How long does it last? Many of these trusts are written to last 10 to 20 years. You can, however, specify that the trust is to last for a certain person’s lifetime—for example, you might want the trust to last as long as your spouse lives. (There are restrictions on whose life you can use for this purpose—only your own, your spouse’s, or certain lineal descendants.)
How much will the trust—and family members—inherit? With an annuity trust, each year the trust pays the charity a percentage of the initial value of the assets. You set the percentage. The charity is guaranteed to get this amount—or all of the trust assets, if the money runs out before all of the promised payments can be made. Your non-charitable beneficiaries don’t have any guarantees; how much, if anything will be left for them depends on the return on investment of the trust assets. If returns are greater than payments, there will be something left.
How the tax benefit works. When you set up a charitable lead trust, the IRS determines the present value of your total gift to the charity over the life of the trust. The present value of your charitable gift isn’t subject to the gift and estate tax.
To make the present value determination, the IRS takes into account the amount that will be paid to the charity each year, the length of the trust, and the expected return on investment of trust assets. The IRS assumes the return on investment of the trust assets will be at the applicable interest rate, also called the hurdle rate. The IRS sets the hurdle rate each month. It is based on U.S. Treasury rates, which means that for the last few years, the hurdle rate has been very low.
The amount the trust assets are expected to be worth at the end of the trust term, less the present value of your gift, leaves the amount your non-charitable beneficiary is expected to receive. Only that amount is subject to gift and estate tax—and will likely be covered by using a small part of your gift and estate tax exemption ($11.584 million per person, and twice that for married couples, in 2020).
Example: Say you put $1 million in a 20-year charitable lead trust for your alma mater and direct that the university is to receive $50,000 each year. At the end of 20 years, whatever is left is to go to your daughter.

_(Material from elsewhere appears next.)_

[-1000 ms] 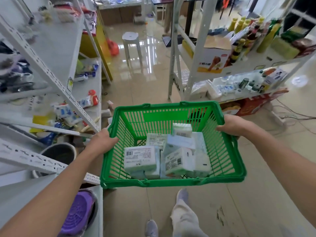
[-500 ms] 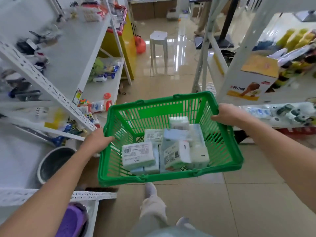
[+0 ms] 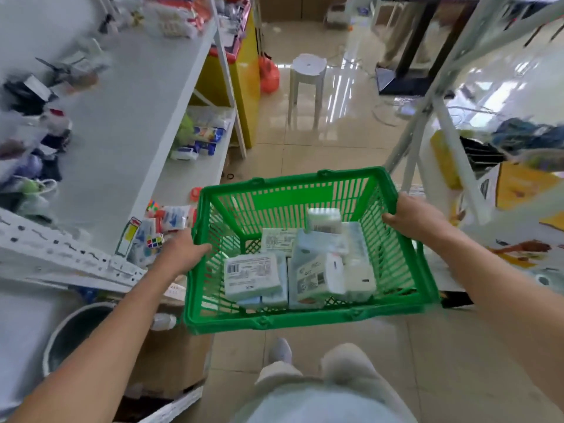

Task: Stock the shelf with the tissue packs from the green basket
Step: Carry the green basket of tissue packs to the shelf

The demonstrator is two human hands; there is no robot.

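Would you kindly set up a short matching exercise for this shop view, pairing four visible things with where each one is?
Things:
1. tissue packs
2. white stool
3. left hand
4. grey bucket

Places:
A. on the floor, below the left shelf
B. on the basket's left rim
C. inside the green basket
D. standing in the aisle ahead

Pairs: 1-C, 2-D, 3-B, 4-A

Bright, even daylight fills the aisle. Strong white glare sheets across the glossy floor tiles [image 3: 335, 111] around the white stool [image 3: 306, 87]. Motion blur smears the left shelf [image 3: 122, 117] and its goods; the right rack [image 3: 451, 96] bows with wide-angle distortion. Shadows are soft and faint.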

The IRS, using the hurdle rate in effect when you establish the trust, estimates that after 20 years, there will be about $116,000 left for her. That amount is subject to gift and estate tax—but because it’s well below the exempt amount, no tax will be due. If after 20 years there’s actually much more money left for your daughter (because the trust assets grew at a greater than predicted rate), it won’t be subject to estate tax (the trust assets are out of your estate). On the other hand, if investment performance is unexpectedly bad, there may be less—or nothing—for your daughter.
Obviously, you need very good legal and financial advice to set up a charitable lead trust. They’re very complicated devices, with lots of possible variations. A trust needs to be drawn up by a lawyer who’s got a lot of experience with estate tax planning and who understands your financial and personal situation. The trusts’ desirability also depends on outside factors that change, it seems, constantly: interest rates and federal tax laws. Get reliable, up-to-date advice from an expert before you decide to go down this road.